Durch das Gehen kommt der Körper in Bewegung, vielleicht in einen Takt oder einen Rhythmus, und es wird Energie erzeugt. Durch die Energie der Bewegung werden auch Bilder, Emotionen und Eindrücke
freigesetzt, die mit dem, was hinter der Rolle steht, sehr viel zu tun haben. Und genau das wollen wir finden. Während die/der Gehende sich in der Rolle bewegt und die Wahrnehmung vertieft, frage
ich als Leiter, was genau wahrgenommen wird, ob Bilder oder Empfindungen da sind, und was gerade das Besondere an diesem Prozess ist. Durch das Beobachten und Fragen versuche ich mir ein Bild zu
machen und die wichtigen Details herauszuarbeiten, um sie für die/den Teilnehmer*in und der Gruppe darzulegen. Es ist dabei sehr wichtig, bei der Wahrnehmung der Rolle nicht zu interpretieren,
sondern eng am Geschehen zu bleiben. Ich gehe nicht in die Phantasie, sondern bleibe mit meinen Gedanken und Bildern nah am Wahrnehmbaren. Wichtig ist, dass ich auf das Wesentliche des Walks
schaue; allein darin liegt der Sinn dieses Prozesses, und die Auswahl der Fragen an die/den Gehende*n richtet sich nur danach aus.

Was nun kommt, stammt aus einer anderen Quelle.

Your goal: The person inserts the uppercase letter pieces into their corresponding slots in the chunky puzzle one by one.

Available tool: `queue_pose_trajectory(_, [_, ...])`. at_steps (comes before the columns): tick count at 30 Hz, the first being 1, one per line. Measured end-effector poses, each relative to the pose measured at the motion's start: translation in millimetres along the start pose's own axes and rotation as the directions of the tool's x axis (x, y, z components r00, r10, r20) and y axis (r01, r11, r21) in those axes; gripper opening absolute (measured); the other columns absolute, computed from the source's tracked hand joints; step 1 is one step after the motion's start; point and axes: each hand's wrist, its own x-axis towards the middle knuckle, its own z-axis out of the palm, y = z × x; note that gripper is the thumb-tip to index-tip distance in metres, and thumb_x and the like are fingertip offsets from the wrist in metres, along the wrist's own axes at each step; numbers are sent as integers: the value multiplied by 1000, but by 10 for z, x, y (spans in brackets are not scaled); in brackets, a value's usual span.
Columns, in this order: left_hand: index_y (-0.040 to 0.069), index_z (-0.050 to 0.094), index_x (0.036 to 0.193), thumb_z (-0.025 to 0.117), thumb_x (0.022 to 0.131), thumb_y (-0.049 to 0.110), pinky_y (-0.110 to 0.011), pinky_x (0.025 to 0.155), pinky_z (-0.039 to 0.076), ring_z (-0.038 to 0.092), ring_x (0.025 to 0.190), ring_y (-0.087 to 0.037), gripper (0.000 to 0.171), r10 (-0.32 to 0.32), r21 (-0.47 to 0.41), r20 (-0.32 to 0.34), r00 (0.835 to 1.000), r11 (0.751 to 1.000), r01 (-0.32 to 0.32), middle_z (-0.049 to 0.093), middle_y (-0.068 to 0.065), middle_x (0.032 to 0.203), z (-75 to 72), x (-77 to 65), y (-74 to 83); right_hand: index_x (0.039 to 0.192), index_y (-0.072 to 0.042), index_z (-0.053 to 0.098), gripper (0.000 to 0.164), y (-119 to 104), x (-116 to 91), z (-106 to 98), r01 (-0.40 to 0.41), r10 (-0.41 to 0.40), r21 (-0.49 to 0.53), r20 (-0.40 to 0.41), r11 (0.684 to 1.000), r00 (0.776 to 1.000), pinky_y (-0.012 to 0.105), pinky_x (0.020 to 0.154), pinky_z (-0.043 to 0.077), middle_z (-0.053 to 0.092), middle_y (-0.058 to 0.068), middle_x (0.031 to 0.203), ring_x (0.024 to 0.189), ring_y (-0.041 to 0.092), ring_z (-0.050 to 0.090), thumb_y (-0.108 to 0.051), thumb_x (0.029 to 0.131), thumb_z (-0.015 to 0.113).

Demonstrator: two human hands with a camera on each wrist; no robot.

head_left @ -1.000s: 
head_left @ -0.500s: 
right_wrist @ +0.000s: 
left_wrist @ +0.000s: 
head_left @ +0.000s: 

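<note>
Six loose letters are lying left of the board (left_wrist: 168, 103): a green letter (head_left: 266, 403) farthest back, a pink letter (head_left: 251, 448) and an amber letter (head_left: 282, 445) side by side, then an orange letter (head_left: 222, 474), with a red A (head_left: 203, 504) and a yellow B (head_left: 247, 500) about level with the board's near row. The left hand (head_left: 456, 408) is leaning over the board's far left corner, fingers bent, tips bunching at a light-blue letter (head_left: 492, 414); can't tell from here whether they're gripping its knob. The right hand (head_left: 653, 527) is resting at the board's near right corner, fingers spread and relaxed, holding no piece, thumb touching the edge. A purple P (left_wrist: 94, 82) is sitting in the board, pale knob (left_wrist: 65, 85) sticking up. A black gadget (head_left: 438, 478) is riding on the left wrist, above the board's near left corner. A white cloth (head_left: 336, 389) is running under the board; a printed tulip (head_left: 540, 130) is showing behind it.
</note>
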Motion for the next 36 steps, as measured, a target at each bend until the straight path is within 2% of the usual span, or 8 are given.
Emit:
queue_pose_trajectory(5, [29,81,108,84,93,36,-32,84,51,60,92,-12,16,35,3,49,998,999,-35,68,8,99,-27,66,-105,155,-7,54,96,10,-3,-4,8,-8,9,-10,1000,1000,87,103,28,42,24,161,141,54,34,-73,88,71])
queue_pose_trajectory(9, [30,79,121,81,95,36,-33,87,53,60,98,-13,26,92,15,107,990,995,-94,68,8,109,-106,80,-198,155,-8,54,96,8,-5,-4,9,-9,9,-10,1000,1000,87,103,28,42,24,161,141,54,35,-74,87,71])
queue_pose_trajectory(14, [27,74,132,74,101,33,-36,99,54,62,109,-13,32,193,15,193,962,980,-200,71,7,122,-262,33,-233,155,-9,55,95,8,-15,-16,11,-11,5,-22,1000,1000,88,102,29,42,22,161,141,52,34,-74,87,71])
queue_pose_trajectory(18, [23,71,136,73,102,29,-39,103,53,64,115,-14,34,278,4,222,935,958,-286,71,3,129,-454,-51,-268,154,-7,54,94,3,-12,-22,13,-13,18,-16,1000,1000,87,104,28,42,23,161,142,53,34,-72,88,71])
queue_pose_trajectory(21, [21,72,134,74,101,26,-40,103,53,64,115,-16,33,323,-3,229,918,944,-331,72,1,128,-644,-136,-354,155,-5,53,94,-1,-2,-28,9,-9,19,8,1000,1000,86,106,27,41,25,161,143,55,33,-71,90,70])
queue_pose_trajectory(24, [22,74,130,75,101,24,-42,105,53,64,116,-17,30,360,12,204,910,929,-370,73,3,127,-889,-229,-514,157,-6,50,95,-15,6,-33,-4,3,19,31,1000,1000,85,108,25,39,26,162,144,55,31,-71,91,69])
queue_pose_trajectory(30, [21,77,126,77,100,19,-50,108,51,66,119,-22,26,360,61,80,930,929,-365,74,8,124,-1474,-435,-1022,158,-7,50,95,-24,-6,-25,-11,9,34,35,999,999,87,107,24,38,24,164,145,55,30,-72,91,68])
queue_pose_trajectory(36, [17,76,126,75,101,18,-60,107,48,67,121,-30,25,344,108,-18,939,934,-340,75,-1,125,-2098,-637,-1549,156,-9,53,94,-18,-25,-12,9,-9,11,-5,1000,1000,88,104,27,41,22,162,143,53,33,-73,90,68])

Ein Walk ist eine Momentaufnahme. Was ans Licht kommt, hat in dem konkreten Moment eine Gültigkeit. Diese Gültigkeit kann sich über eine sehr lange Zeit erstrecken, jedoch genauso auch, durch
veränderte Situationen in dem Leben und in der Welt des Ratsuchenden, sich rasch verändern. Für alle Zeit zutreffende Erkenntnisse werden wir kaum finden. Das würde der ständigen Wandlung und dem
Wachstum aller Dinge widersprechen. Auch machen wir keine Wahrsagerei und nehmen keine Wahrheit in Anspruch. Wenn überhaupt etwas wahr ist, dann die Tatsache, dass sich durch den Walk etwas für
das Leben oder Wohlergehen des Teilnehmers ändern kann.

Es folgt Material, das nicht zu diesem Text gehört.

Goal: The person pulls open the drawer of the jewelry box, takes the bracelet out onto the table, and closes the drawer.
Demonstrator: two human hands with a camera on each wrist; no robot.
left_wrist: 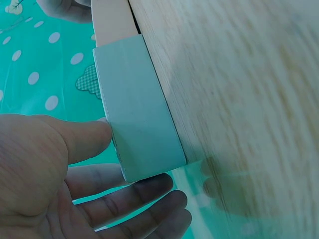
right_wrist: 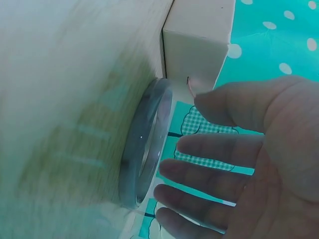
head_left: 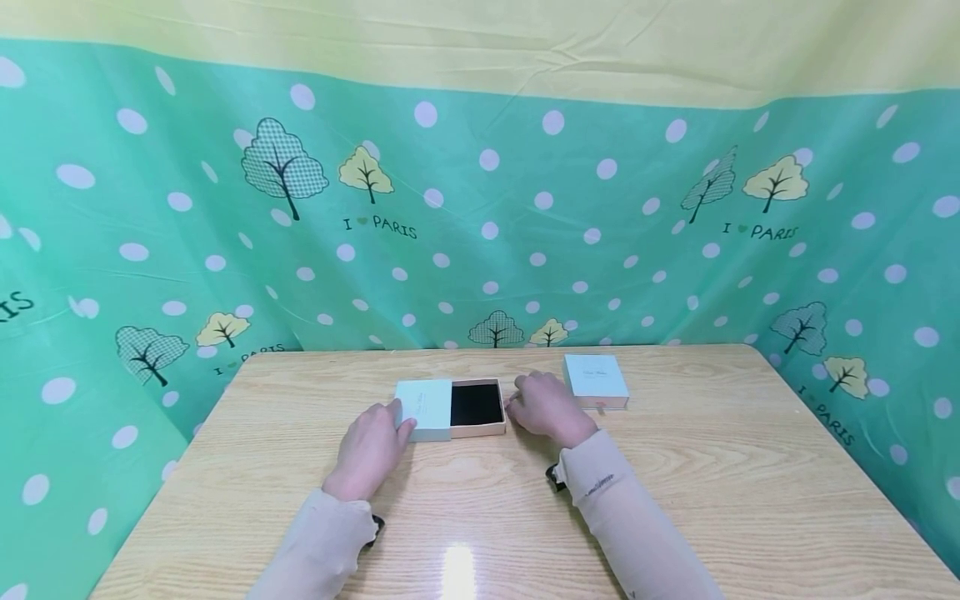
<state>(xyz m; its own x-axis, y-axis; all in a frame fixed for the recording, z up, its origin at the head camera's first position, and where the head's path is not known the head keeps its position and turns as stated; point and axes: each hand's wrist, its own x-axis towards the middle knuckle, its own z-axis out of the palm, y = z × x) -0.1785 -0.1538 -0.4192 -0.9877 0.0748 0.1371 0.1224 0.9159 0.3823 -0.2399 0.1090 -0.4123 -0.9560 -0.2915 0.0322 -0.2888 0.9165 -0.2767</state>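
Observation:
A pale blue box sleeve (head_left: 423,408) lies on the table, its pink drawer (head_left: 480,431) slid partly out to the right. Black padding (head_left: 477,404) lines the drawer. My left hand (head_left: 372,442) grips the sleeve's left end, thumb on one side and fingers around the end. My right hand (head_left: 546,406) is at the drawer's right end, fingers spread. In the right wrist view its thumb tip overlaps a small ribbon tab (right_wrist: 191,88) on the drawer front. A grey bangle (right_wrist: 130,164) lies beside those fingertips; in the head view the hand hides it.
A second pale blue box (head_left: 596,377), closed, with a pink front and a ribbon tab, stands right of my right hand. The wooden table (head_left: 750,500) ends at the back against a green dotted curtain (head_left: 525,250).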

Am Ende des Prozesses, wenn sich etwas Wesentliches gezeigt hat, ist es ratsam, die/den "Gehende*n" wieder aus der Rolle zu entlassen. Das gelingt gut, wenn die Teilnehmer sich bei ihrer/ihrem
Walker*in bedanken und ihn wieder beim richtigen Vornamen nennen. "Danke für deinen Dienst. Du bist jetzt wieder... [Name]".